AD02453

Die Puppe (The Doll)

Bellmer, Hans

Technique
Gelatin silver print on paper
Dimensions
Support: 47 x 71 cm
Year of entry
2002
Registration number
AD02453
Date

1934 / Vintage print

Hans Bellmer, an artist with ties to the Surrealist movement, trained in Berlin in the 1920s and was influenced by the teachings of George Grosz, the writings of Karl Marx and Vladimir Lenin. Pertinent among Bellmer’s early projects was Die Puppe (The Doll), which he began in 1932 and continued to develop for several years.
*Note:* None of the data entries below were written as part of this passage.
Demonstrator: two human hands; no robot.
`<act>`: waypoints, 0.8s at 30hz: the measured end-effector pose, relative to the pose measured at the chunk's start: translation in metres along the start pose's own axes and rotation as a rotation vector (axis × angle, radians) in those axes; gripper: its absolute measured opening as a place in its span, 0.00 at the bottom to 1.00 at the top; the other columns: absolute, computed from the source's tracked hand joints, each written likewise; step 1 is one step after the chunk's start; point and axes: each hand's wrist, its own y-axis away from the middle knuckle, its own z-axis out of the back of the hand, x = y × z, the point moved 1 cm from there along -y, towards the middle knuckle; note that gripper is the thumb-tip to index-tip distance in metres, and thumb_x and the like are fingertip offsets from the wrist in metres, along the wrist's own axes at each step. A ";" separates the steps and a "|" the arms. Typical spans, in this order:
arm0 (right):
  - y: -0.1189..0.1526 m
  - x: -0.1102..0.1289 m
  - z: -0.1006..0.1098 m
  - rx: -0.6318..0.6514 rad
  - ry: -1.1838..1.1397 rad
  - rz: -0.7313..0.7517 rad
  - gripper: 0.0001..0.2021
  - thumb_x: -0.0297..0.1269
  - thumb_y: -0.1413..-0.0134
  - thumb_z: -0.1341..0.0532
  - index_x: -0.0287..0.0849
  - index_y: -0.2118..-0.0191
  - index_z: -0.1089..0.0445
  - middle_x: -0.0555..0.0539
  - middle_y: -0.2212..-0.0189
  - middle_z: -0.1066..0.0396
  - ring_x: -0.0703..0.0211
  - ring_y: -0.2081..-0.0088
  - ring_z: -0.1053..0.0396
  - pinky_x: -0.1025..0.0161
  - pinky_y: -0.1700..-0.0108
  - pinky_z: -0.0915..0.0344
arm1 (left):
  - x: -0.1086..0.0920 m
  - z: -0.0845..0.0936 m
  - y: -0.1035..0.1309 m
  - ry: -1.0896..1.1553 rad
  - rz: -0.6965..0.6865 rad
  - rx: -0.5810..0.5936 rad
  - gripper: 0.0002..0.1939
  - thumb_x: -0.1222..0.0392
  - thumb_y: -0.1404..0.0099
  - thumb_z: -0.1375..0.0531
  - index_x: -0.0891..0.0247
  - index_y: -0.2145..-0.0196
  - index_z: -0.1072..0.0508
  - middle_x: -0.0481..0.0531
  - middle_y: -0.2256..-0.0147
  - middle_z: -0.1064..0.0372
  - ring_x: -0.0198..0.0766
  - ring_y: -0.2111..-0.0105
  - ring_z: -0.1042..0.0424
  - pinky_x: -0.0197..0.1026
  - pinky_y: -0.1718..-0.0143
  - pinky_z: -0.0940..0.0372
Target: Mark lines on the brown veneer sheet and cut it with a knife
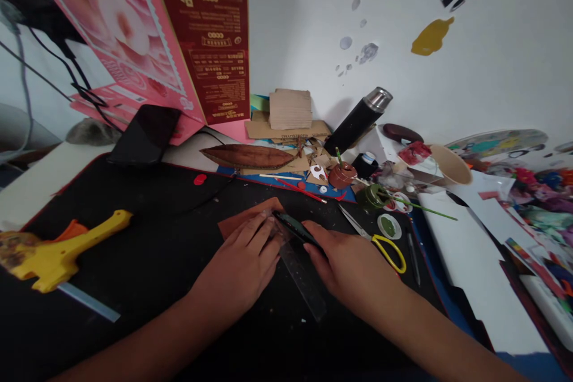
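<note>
A brown-orange piece of card [237, 219] lies on the black mat [170, 286], partly under my left hand [244, 259]. That hand presses down with its fingers close together on a clear ruler [302, 280], which slants across the card toward the mat's front. My right hand [347, 256] is closed around a dark slim cutter [293, 228]. The cutter's tip is at the ruler's upper end, beside my left fingertips. Just what the tip touches is too small to tell.
A yellow glue gun [67, 253] lies at the left, yellow-handled scissors [388, 250] at the right. Behind are a phone [145, 134], a brown boat-shaped piece [250, 156], a black thermos [356, 122], a brown paint jar [342, 175] and a green one [370, 197].
</note>
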 end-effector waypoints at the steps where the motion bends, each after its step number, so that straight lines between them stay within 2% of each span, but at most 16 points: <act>1: 0.000 0.000 0.000 0.003 0.000 -0.002 0.22 0.36 0.29 0.45 0.36 0.37 0.24 0.37 0.65 0.14 0.44 0.72 0.18 0.57 0.74 0.43 | 0.000 0.000 0.000 0.003 0.003 -0.003 0.18 0.60 0.20 0.45 0.64 0.40 0.23 0.65 0.37 0.25 0.59 0.33 0.29 0.62 0.38 0.27; 10: 0.000 0.000 0.004 0.032 -0.003 -0.013 0.21 0.35 0.28 0.44 0.38 0.37 0.25 0.39 0.63 0.14 0.47 0.70 0.18 0.58 0.72 0.42 | -0.001 0.002 -0.001 -0.020 0.012 0.015 0.18 0.60 0.21 0.43 0.64 0.39 0.23 0.64 0.37 0.25 0.58 0.33 0.29 0.60 0.36 0.29; 18: -0.001 0.000 0.002 0.029 -0.022 -0.016 0.23 0.36 0.29 0.46 0.36 0.37 0.25 0.37 0.63 0.14 0.44 0.71 0.18 0.56 0.73 0.43 | -0.001 0.003 -0.002 -0.032 -0.021 0.000 0.18 0.60 0.20 0.45 0.67 0.40 0.23 0.67 0.38 0.25 0.61 0.35 0.28 0.62 0.40 0.25; 24: -0.002 -0.001 0.001 0.015 -0.011 -0.002 0.22 0.37 0.29 0.45 0.37 0.38 0.24 0.38 0.65 0.14 0.46 0.73 0.20 0.57 0.74 0.45 | -0.001 0.001 -0.001 0.004 0.009 0.017 0.18 0.60 0.20 0.45 0.65 0.39 0.24 0.66 0.37 0.26 0.60 0.33 0.30 0.64 0.37 0.27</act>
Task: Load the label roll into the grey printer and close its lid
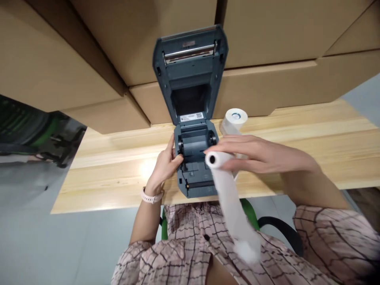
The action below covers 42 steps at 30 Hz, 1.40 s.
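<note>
A dark grey label printer (194, 174) sits near the front edge of the wooden table (297, 154), its lid (190, 71) swung up and open. My left hand (164, 164) rests on the printer's left side, thumb at the edge of the roll bay. My right hand (255, 152) holds a small white paper roll (215, 159) just over the right side of the bay. A long strip of paper (234, 213) trails from that roll down toward my lap. A second, full white roll (234, 120) stands on the table behind my right hand.
Large cardboard boxes (282, 47) are stacked along the back of the table, close behind the printer lid. A green-and-black chair (252, 215) is under me. Dark green equipment (35, 130) stands on the grey floor at the left.
</note>
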Motion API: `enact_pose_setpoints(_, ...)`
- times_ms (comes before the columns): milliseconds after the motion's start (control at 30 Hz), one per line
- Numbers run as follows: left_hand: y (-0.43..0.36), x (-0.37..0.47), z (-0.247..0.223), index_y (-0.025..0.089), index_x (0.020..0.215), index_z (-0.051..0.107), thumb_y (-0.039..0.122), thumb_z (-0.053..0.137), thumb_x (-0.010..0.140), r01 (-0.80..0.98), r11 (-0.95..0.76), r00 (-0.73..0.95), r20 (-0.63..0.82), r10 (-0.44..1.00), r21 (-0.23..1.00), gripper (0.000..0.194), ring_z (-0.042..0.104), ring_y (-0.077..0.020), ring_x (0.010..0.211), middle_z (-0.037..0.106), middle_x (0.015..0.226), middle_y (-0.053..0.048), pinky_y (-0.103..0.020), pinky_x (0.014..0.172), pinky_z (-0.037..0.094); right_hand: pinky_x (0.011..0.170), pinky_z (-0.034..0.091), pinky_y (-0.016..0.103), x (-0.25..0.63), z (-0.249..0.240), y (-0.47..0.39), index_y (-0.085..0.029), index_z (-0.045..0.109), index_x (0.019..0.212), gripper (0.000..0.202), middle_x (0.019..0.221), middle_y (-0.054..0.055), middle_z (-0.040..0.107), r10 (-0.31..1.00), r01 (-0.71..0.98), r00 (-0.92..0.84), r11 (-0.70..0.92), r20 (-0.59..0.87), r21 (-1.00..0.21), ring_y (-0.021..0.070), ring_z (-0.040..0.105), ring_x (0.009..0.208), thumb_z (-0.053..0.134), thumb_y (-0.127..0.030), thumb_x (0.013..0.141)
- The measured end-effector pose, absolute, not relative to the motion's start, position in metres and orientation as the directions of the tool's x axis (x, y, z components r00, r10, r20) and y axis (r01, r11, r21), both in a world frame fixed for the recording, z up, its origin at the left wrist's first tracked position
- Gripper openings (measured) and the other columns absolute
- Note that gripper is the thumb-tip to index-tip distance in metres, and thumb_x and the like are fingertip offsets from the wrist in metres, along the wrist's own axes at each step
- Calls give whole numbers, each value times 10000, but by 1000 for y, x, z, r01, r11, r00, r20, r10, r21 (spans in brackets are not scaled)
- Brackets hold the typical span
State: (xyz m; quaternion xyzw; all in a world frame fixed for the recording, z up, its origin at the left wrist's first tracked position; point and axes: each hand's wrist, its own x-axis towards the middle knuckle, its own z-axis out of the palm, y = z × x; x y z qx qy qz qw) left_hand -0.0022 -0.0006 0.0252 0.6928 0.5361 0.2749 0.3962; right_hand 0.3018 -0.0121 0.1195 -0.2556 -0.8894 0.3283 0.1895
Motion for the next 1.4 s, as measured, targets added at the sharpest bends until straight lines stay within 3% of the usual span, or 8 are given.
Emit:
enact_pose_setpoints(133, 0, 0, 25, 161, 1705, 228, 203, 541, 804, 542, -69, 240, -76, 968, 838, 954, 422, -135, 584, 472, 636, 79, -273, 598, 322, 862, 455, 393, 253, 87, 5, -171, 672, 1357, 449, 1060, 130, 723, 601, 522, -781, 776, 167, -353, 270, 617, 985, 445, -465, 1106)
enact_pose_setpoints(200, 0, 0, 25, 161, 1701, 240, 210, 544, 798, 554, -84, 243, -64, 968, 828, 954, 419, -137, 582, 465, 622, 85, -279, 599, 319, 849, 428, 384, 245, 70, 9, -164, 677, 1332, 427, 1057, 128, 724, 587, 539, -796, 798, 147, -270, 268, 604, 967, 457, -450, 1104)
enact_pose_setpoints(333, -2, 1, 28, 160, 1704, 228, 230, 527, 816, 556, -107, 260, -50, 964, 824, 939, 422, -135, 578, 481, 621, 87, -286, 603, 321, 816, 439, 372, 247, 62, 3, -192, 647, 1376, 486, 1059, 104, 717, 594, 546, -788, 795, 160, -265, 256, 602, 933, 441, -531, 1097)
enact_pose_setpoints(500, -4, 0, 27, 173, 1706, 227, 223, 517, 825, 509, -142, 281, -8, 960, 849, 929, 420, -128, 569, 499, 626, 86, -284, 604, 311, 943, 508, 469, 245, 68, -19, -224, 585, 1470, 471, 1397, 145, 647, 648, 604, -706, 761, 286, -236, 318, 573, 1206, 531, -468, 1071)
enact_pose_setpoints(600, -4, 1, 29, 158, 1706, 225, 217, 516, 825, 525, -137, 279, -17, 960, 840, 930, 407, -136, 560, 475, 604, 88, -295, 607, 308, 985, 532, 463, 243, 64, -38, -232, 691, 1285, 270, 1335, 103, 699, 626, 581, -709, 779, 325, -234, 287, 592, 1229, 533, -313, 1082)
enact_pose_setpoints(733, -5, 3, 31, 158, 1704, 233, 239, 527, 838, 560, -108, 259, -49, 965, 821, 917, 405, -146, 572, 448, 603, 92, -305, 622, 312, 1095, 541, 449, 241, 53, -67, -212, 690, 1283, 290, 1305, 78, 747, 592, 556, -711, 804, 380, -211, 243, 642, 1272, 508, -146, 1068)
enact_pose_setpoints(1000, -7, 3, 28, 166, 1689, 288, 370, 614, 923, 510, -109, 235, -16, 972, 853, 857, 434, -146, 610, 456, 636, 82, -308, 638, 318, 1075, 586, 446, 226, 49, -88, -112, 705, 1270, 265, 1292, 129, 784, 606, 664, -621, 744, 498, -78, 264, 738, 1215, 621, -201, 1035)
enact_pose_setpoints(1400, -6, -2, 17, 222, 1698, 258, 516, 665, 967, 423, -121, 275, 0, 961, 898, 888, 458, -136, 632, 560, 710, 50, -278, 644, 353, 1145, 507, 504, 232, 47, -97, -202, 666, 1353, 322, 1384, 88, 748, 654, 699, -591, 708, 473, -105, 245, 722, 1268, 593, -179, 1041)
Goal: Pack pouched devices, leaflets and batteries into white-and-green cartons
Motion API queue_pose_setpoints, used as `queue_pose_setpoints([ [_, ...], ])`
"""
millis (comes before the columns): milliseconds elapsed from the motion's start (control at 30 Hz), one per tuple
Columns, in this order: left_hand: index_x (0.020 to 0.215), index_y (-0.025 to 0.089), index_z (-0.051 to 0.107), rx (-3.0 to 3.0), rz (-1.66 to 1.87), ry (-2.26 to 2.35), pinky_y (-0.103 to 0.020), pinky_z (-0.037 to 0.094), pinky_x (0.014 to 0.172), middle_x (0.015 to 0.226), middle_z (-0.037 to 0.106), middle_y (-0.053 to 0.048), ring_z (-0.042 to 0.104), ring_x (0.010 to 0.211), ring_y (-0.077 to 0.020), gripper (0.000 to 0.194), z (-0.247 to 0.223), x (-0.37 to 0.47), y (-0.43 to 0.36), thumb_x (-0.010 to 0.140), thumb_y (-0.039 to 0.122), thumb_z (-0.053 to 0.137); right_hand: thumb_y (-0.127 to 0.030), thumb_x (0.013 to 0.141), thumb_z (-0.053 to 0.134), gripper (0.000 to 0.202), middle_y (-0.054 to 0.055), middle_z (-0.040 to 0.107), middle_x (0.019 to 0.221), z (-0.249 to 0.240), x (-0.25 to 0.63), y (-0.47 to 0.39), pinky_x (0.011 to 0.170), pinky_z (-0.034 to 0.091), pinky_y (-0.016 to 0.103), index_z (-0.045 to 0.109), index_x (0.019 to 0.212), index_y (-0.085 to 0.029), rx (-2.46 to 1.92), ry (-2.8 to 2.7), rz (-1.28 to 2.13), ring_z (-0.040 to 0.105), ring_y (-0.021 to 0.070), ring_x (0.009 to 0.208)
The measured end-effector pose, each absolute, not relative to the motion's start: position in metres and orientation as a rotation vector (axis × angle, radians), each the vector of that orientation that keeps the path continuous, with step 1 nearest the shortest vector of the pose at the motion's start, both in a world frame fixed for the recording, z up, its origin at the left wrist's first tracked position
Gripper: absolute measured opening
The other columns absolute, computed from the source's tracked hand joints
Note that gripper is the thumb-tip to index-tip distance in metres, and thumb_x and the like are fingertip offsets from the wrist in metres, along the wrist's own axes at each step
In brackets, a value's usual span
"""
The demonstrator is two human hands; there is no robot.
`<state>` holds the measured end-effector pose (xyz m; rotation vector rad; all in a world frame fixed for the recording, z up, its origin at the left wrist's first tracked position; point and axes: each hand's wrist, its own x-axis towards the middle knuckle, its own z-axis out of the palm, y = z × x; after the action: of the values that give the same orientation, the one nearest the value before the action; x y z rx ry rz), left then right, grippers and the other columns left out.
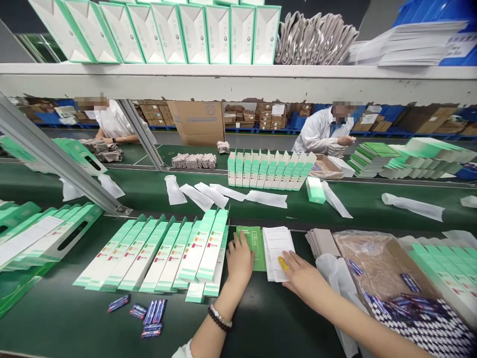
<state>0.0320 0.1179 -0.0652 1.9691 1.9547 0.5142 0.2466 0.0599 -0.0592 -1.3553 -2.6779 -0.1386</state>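
We list, near centre: a green booklet (255,246) of smooth, faintly glossy paper; beside it on the right a white leaflet stack (278,251) of matt printed paper. Near left: flat cartons (164,253) in smooth coated card, and small sachets (151,315) in shiny foil. The worktable (74,318) shows a matt green surface. Near right: a brown cardboard box (400,256) under crinkled clear plastic film.

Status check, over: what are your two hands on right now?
Left hand flat on green booklet. Right hand on white leaflet stack, yellow fingertip cover on. Flat cartons close left, not touching.
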Motion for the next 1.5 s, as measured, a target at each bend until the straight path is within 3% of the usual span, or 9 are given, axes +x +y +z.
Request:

He built a series of mannequin pieces with female attributes, assembling the works in a variety of combinations and scenarios to photograph them. Bellmer approached the construction of the female body as a linguistic game, and through the free association of units he was able to awaken and reveal profound meanings hidden in the psyche. The resulting images connected to the Freudian concept of the sinister or the uncanny and captivated members of the Surrealist group. This connection, along with the labelling of Bellmer’s output as “degenerate art” in Nazi Germany, drove the artist to flee to France. In 1934, he published a sequence of his photographs in the magazine Minotaure under the title La Poupée. A year later, in 1935, this work, with a broader framing, was part of the Exposición Surrealista (Surrealist Exhibition) at the Ateneo in Santa Cruz de Tenerife. The same year, Bellmer published the book Die Puppe.